## [The problem]
Please copy every line below that contains the string "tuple".

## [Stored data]

..............................

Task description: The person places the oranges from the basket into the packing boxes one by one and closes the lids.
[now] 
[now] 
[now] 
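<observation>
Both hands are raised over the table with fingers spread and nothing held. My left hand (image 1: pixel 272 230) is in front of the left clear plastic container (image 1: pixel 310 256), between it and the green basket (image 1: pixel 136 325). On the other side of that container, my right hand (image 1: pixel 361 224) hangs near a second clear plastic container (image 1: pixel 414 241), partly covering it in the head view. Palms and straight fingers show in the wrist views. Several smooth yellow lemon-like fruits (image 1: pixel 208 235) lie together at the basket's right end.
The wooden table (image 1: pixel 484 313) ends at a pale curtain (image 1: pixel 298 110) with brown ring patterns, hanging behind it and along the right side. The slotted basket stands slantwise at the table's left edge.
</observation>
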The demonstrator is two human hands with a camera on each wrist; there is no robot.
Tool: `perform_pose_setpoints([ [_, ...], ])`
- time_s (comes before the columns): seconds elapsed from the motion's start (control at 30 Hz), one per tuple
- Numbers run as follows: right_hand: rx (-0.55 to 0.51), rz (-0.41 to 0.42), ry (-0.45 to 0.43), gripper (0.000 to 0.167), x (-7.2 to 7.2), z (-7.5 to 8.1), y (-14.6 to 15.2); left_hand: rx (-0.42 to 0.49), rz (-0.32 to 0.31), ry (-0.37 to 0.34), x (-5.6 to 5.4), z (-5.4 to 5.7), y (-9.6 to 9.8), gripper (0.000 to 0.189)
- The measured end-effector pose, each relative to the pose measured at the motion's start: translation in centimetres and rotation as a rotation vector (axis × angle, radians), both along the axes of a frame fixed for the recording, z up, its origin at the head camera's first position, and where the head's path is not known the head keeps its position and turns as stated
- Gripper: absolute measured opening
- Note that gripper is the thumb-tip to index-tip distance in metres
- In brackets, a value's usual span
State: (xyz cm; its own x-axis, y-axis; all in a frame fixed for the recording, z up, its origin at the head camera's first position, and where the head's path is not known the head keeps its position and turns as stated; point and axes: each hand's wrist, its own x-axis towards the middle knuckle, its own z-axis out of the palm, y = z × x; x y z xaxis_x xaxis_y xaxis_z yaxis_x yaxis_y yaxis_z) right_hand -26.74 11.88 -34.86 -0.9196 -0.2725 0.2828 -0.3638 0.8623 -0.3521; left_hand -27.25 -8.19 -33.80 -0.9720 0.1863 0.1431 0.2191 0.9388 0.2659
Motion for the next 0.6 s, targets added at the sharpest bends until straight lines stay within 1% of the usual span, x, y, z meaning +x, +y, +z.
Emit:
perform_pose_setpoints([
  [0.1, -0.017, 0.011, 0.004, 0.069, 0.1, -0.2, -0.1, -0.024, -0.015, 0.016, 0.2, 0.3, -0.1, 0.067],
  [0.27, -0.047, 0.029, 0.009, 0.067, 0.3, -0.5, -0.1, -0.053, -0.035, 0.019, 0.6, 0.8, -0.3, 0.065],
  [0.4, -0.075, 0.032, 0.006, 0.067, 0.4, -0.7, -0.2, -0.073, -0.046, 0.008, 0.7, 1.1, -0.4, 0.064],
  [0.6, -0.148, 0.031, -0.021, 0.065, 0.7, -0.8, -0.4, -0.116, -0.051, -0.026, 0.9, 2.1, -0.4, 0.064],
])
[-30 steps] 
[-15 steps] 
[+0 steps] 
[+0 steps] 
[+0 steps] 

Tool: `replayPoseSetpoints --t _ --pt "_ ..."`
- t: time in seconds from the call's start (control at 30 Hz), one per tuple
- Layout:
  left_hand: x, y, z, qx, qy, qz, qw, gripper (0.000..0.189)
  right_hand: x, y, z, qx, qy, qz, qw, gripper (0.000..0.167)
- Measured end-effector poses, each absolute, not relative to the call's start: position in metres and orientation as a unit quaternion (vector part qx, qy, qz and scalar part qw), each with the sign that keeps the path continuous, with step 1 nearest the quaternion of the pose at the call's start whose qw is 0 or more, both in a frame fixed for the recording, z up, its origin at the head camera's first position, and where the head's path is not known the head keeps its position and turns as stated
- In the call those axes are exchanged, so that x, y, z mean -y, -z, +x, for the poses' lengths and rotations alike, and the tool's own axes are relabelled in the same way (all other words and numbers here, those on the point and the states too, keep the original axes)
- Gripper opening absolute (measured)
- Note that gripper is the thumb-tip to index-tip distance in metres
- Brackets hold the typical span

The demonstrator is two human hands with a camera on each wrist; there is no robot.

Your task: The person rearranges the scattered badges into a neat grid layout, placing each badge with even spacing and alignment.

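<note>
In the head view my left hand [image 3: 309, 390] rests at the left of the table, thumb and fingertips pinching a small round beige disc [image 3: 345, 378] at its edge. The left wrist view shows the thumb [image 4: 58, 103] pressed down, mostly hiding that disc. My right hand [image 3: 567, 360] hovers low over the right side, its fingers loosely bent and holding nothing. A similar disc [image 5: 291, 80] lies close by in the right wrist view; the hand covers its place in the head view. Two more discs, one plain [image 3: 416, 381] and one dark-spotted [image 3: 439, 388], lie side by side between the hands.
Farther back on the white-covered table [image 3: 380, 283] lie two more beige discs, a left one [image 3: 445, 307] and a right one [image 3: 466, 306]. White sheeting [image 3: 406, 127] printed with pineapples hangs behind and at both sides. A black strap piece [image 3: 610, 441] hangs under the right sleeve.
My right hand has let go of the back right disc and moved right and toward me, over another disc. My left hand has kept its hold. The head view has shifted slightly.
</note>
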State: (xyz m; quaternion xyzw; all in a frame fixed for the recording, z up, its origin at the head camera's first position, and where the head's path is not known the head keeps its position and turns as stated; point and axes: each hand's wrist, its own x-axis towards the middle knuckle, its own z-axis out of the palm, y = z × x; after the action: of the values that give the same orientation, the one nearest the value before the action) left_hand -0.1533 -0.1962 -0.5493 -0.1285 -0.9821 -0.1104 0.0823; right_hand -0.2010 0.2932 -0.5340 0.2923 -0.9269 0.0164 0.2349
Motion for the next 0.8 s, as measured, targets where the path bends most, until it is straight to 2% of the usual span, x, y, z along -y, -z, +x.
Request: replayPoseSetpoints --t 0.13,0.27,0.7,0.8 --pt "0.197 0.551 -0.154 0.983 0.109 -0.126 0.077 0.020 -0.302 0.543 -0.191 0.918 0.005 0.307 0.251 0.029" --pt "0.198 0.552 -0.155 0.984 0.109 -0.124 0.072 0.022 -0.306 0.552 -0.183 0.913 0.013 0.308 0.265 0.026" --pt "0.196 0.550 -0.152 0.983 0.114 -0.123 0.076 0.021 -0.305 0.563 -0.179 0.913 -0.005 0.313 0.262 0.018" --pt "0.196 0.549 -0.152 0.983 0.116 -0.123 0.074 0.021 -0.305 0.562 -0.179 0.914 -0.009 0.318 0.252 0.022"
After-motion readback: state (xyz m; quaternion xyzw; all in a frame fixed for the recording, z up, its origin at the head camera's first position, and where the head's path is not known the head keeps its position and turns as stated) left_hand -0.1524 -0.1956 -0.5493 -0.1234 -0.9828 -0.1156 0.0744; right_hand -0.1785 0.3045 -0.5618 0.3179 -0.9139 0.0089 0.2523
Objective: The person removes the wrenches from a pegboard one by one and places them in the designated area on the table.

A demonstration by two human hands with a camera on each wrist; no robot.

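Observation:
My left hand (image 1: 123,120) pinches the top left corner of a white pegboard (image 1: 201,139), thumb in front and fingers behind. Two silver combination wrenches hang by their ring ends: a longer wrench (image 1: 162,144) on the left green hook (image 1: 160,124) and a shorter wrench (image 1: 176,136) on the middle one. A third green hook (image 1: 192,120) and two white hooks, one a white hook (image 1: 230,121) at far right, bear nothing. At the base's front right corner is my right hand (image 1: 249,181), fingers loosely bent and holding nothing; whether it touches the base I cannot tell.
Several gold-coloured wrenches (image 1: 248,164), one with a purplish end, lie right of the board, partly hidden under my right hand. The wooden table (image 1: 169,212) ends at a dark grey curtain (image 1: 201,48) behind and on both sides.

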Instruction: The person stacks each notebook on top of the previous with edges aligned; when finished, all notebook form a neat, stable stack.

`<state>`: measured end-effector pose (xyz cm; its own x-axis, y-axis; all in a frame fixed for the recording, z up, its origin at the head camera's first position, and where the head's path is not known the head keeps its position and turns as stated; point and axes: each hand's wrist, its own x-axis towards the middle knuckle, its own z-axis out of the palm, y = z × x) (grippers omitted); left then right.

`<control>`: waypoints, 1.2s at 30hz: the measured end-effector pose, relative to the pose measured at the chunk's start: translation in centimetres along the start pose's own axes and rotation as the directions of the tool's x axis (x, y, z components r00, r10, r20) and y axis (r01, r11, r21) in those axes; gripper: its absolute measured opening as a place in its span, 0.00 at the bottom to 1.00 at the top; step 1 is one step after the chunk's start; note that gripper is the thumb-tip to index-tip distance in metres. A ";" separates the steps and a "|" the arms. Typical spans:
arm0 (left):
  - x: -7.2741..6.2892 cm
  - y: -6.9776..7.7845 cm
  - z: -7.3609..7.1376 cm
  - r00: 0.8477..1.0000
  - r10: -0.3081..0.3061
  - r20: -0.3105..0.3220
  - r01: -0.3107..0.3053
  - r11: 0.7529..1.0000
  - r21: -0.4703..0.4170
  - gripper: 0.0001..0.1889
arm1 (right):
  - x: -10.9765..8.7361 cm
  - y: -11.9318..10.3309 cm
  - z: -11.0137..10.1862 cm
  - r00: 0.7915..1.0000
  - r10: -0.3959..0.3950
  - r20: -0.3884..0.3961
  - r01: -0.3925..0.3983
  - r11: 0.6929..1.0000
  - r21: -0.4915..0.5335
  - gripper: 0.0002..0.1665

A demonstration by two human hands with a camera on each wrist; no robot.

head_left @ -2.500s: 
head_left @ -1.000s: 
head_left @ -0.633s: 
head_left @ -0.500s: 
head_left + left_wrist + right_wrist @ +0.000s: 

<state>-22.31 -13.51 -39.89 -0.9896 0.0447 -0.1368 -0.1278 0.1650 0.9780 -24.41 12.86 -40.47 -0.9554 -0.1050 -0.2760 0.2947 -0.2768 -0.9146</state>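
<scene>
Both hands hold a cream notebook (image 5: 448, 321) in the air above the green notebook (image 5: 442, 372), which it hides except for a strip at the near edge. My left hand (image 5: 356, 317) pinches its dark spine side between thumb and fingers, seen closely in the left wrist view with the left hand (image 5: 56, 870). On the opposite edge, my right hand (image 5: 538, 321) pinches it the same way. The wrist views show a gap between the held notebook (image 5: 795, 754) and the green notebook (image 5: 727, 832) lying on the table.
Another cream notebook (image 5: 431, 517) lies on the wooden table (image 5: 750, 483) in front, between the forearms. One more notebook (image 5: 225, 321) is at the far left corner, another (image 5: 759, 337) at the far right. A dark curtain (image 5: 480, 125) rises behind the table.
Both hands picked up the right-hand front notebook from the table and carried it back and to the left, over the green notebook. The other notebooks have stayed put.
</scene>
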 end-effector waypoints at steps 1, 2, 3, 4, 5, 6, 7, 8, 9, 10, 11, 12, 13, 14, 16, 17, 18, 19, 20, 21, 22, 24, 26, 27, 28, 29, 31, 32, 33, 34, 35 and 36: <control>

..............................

## [Expected output]
- time_s (comes before the columns): seconds elapsed from the motion's start (control at 30 Hz), one per tuple
- t: time in seconds from the call's start (control at 30 Hz), one per tuple

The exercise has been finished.